Wünsche sind ja bisweilen erlaubt und auf dem Zettel des Rezensenten für nächstes Jahr steht ganz weit oben ein Live-Package das Cinderella als Headliner und die Babylon Bombs als Opener zu bieten hätte. Denn letztere würden Tom Kiefer und Co. hervorragend ergänzen, was die elektrifizierte Bluesrock-Nummer "Anywhere The Wind Blows" (mit Mundharmonika-Solo und Kinderchören im Refrain) und "Winding Road", Nachkomme eines Verwandten mit dem Vornamen "Gypsy...", deutlich unter Beweis stellen. Auch "Rattle My Bones" fährt auf den gleichen Schienen und wartet abermals mit einem exzellenten Chorus, samt Rückkoppelungsfeuerwerk im Solo auf. Der Follower "Shine On" hält seinerseits das Niveau, die Sleazerock-Party am Laufen und den frühen Vorgängern, die in diesem Falle auch auf den Namen Warrant hören könnten, die Stange.
"Goodbye Good Luck" entfaltet anschließend seinen Straßencharme über einem stilecht derben Riff, das in seiner Machart und Funktion für den Song erneut die Spuren einer Jugend im berühmt-berüchtigten "Cathouse" oder gar "In The Cellar" trägt. Der Umstand, dass in "Fade Away" zum Ende hin nochmal einige Sprengsätze zur Detonation gebracht werden und die Band für Babylon's Burning keinen seichten Abgang, wie der Titel der letzten Nummer suggeriert, wählt und nochmal ein echtes Highlight zu setzen weiß, spricht dafür die Höchstnote rauszurücken.
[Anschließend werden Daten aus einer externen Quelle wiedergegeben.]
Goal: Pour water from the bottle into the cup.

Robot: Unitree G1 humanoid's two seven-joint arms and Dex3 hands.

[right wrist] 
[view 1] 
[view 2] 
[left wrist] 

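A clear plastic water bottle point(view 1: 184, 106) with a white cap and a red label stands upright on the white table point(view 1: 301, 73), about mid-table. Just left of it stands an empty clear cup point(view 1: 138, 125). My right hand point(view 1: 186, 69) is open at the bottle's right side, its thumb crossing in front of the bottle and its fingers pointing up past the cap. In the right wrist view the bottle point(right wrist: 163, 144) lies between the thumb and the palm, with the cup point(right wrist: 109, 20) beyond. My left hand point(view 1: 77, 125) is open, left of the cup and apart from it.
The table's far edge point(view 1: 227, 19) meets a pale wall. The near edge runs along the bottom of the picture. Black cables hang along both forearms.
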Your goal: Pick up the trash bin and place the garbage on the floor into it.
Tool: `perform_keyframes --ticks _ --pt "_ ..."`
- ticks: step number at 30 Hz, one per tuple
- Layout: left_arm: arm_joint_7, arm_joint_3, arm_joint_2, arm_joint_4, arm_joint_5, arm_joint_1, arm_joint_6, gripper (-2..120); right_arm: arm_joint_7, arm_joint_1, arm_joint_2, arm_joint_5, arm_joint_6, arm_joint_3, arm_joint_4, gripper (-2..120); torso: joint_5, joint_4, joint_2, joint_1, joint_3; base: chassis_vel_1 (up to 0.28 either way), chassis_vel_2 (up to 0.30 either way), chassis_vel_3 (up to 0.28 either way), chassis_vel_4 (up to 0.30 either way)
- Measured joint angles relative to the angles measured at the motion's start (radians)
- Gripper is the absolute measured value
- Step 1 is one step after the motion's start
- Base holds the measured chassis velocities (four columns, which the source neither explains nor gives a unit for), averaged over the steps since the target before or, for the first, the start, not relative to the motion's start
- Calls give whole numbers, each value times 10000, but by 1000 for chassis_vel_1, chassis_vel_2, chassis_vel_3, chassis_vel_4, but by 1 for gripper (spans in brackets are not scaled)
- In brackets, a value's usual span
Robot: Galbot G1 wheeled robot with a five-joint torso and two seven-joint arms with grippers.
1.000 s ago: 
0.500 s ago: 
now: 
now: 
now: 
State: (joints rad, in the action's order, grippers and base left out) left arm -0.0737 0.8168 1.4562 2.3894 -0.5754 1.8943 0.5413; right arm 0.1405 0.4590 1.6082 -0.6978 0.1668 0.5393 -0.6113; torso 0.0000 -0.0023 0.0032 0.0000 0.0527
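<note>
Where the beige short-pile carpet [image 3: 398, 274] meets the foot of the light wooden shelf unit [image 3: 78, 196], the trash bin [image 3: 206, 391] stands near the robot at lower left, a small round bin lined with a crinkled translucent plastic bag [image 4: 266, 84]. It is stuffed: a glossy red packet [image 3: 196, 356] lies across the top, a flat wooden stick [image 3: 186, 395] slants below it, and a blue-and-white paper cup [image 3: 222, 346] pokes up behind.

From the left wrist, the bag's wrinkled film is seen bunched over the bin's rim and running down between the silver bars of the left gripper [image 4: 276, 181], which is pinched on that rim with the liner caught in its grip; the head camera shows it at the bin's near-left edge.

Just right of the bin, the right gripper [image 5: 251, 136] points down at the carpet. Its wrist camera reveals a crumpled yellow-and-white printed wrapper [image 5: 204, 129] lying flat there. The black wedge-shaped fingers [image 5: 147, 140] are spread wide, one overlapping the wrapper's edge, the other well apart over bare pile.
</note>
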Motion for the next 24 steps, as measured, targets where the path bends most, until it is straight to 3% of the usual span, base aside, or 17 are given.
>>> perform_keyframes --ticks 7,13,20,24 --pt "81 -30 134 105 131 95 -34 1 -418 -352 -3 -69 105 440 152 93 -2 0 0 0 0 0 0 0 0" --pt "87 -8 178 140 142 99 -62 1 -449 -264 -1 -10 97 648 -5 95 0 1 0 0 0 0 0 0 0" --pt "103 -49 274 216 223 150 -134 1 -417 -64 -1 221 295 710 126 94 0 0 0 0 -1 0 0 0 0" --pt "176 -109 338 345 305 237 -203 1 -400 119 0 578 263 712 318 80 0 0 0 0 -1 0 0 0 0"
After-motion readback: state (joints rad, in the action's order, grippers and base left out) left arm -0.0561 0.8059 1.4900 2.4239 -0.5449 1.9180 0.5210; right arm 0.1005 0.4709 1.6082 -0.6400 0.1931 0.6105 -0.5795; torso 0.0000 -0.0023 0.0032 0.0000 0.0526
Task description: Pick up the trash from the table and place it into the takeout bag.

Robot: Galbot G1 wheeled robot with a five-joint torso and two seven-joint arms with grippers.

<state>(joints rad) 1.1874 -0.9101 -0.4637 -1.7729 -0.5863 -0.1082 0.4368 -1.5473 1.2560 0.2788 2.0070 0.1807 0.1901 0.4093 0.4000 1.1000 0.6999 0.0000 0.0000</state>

Außer vielleicht "Resurrection Love" sind keine Schwächen auszumachen, die druckvolle doch jederzeit transparente Produktion Chris Laneys tut ihr Übriges und mit "Liberation", dem Titelsong, "It's Allright", "Winding Road", "Rattle My Bones", "Shine On" und "Fade Away" finden sich gleich ein halbes Dutzend überdurchschnittliche Songs, ja Hits auf der Platte, wobei der Rest keinesfalls qualitativ abzufallen droht. Genau dieses Album hat man sich von den Schweden gewünscht - äußerst empfehlenswert auch für Metalheads, die normalerweise seltener in der Sparte Sleazerock stöbern, und aus persönlicher Sicht bisher eines der besten fünf Alben dieses Jahres.